Kakak Tiriku yang Menggoda Memiliki Badan Putih Langsing

RGB1688 – Aku tak pernah membayangkan hidupku berubah drastis setelah ayah menikah lagi. Kehidupan baru ini menghadirkan sosok Dinda, kakak tiriku yang menggoda hanya lebih tua dua tahun dariku. Dinda adalah gambaran sempurna seorang gadis yang mampu membuat siapa pun terpesona. Kulitnya putih, tubuhnya ramping, dan wajahnya selalu dihiasi senyum manis yang membuat hati ini bergetar setiap kali melihatnya.

Awalnya, aku berusaha menjaga jarak. Kami adalah keluarga sekarang, dan aku tahu bahwa perasaan apa pun selain sebagai saudara tiri adalah salah. Namun, Dinda selalu punya cara untuk mendekat.

“Arga, kamu nggak capek belajar terus? Yuk, istirahat dulu,” katanya suatu sore, membawakan segelas jus ke kamarku.

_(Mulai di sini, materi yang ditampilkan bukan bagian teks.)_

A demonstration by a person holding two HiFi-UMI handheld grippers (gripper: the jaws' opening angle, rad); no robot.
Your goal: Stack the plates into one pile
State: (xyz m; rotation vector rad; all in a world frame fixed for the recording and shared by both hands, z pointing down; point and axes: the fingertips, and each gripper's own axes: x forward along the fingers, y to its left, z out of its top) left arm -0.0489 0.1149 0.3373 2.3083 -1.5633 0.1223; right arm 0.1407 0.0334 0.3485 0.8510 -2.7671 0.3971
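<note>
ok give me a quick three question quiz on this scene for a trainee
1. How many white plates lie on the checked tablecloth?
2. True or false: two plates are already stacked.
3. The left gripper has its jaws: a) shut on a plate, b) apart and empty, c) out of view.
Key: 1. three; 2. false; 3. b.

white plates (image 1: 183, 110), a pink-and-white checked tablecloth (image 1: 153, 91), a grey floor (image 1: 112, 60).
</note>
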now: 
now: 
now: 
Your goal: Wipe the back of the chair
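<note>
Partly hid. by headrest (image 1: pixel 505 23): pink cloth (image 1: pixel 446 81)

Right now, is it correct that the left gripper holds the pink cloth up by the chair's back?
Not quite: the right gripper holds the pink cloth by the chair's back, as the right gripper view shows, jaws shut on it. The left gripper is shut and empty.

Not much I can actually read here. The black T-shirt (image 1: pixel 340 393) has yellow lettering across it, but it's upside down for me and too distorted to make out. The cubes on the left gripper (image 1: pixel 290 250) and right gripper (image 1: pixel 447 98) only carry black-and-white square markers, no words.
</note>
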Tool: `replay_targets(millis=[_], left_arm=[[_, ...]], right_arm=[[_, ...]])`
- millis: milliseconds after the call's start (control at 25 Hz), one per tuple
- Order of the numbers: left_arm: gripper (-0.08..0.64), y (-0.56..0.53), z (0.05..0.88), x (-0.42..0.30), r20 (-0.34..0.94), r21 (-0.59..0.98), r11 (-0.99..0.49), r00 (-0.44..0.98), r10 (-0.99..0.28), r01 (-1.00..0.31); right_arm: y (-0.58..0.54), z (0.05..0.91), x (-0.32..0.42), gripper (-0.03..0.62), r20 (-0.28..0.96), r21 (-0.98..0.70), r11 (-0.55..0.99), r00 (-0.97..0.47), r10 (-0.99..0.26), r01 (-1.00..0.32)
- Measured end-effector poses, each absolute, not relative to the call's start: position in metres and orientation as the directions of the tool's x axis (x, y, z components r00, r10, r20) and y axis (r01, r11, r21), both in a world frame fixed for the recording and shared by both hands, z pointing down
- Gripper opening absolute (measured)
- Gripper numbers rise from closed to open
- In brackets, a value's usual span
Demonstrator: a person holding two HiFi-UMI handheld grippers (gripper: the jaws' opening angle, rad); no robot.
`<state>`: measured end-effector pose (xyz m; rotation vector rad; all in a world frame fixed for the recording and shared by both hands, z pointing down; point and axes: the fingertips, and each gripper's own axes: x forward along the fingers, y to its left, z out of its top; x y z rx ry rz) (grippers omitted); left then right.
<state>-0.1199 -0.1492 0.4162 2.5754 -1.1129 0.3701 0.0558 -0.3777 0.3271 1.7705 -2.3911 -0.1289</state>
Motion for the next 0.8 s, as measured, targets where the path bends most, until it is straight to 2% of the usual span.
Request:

Tatapan matanya begitu lembut, membuatku tak bisa menolak. Aku hanya mengangguk sambil berterima kasih. Dalam hati, aku bertanya-tanya: kenapa aku jadi begitu sadar akan kehadirannya?

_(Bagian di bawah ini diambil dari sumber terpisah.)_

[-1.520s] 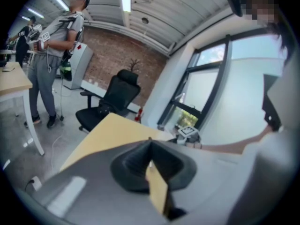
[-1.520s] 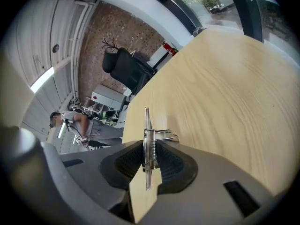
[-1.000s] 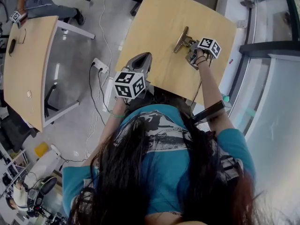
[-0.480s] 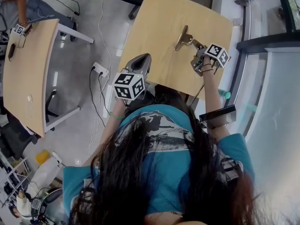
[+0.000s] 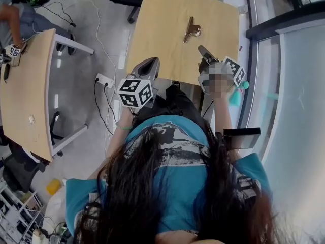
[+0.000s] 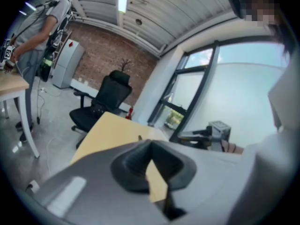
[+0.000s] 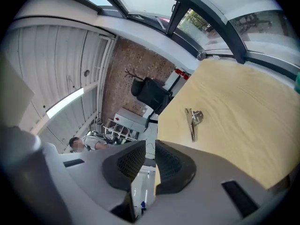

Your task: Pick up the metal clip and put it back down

Waktu berlalu, dan kami semakin sering berbicara. Dari obrolan ringan tentang hobi hingga cerita mendalam tentang mimpi dan masa lalu, aku merasa Dinda seperti teman yang sudah lama kukenal. Tapi ada sesuatu yang berbeda setiap kali ia tersenyum atau menyentuh lenganku dengan lembut. Seperti malam itu, ketika hujan turun deras dan petir bergemuruh.

“Arga, aku boleh di sini sebentar? Aku takut petir,” katanya, berjalan ke ruang tamu dengan piyama tipis yang membuatku tak bisa mengalihkan pandangan. Ia duduk di sebelahku, menarik selimutnya lebih erat.

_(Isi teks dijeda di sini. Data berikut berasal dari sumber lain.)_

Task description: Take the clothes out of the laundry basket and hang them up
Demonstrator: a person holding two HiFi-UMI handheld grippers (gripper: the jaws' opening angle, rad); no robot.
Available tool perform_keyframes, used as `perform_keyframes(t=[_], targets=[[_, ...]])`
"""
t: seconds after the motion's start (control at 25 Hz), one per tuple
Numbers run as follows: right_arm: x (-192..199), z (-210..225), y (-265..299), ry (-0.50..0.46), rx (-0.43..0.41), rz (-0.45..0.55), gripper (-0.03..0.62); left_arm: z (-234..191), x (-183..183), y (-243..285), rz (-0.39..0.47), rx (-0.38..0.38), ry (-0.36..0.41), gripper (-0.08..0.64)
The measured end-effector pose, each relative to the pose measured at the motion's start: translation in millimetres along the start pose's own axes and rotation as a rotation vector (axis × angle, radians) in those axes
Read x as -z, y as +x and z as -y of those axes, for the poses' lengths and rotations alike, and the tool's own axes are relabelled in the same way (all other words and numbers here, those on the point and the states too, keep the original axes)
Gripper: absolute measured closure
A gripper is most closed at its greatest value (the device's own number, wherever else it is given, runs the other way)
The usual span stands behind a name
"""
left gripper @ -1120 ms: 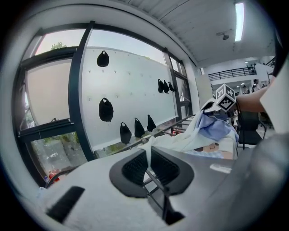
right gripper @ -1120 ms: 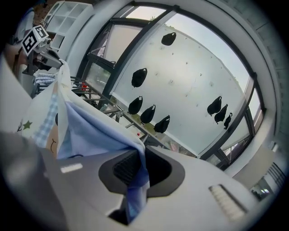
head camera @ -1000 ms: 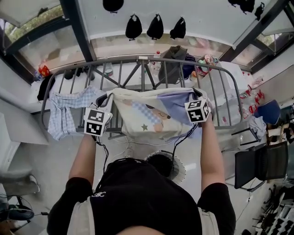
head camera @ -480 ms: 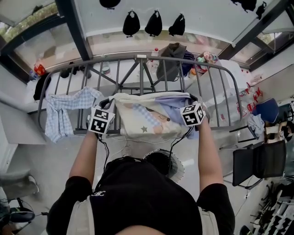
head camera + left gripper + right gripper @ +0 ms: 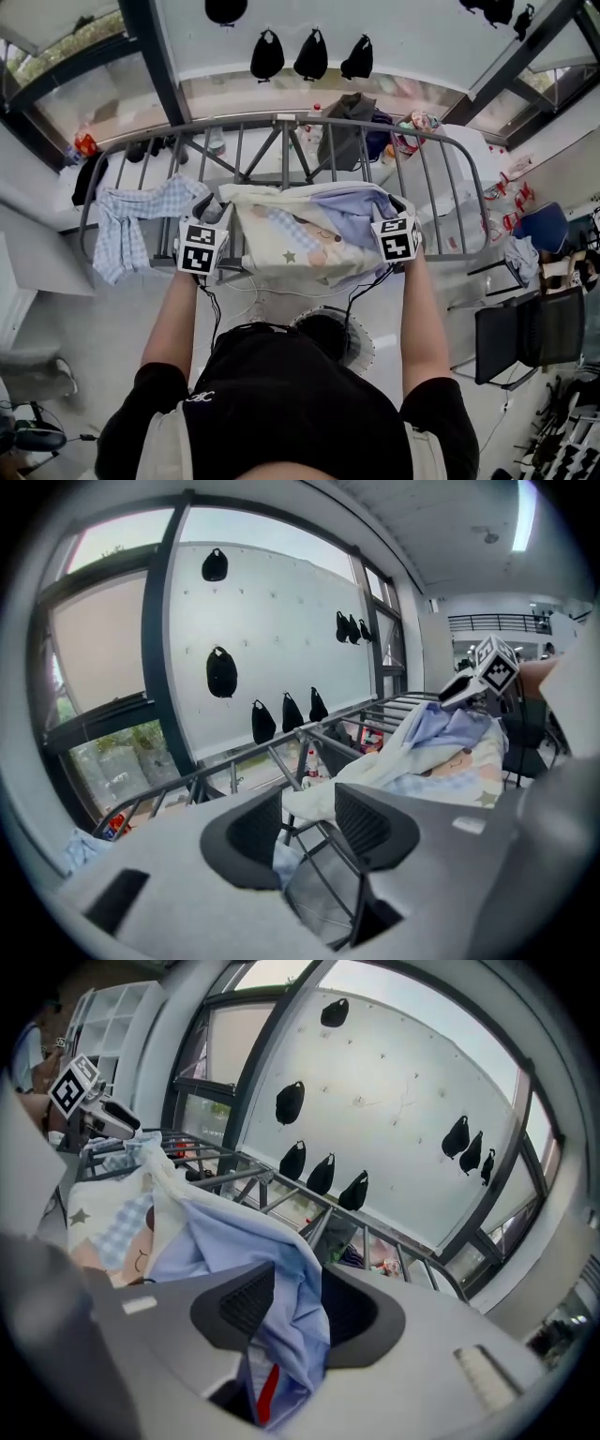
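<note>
Head view: checked shirt (image 5: 124, 225) hangs off the left end of the drying rack (image 5: 289, 119). Next along the near rail is the left gripper (image 5: 309, 810). Its jaws have just been opening and are now roughly half apart, with the white hem in the gap ahead, not pinched. The pastel printed garment (image 5: 300, 234) is draped over the near rail, spanning gripper to gripper. At its right corner, the right gripper (image 5: 298, 1302) has jaws that also just opened, with blue fabric slack between them, unclamped. Cloth looks light, floppy and unstiffened, so it will likely slump or slide if hung unevenly. Best regrip is at hem corners or a seam fold, not mid-panel.
</note>
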State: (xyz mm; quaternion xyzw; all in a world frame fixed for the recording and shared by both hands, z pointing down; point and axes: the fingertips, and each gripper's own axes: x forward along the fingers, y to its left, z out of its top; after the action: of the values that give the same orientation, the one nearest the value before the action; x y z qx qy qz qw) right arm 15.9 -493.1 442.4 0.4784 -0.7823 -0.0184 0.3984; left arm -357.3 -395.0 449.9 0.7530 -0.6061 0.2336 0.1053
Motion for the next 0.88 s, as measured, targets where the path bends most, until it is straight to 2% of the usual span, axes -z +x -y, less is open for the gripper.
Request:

“Tentu,” jawabku singkat, berusaha mengendalikan pikiranku yang mulai tak karuan.

Hujan Terus Turun Tanpa Henti

Hujan terus turun, dan keheningan di antara kami terasa memekat. Aku mencoba fokus pada suara hujan, tapi kehangatan Tubuh Kakak Tiriku yang Menggoda Dinda yang begitu dekat membuat segalanya terasa semakin sulit.

Hari-hari berikutnya aku berusaha menghindarinya, tapi Dinda sepertinya tak menyadari jarakku. Ia tetap mendekat, menggoda dengan caranya yang alami. Suatu hari, ia menatapku dengan serius.

“Arga, kenapa akhir-akhir ini kamu seperti menjauh?” tanyanya.

Aku terdiam, berusaha mencari kata-kata. “Aku cuma… merasa kita harus menjaga jarak.”

Ia mengernyit, lalu tersenyum kecil. “Kita keluarga, Arga. Kenapa harus ada jarak?”

Aku tahu apa yang kurasakan salah, tapi sulit untuk mengabaikan perasaan ini. Setiap senyumnya, setiap perhatian kecil darinya, membuatku semakin larut. Tapi aku juga tahu, ada batas yang tak boleh kulewati.

Dalam hati, aku bertanya-tanya: apakah aku harus memendam semua ini atau jujur tentang perasaanku?

Aku hanya berharap, waktu bisa memberi jawaban. Sebab mencintai Dinda, meskipun salah, adalah hal yang tak bisa kuhentikan.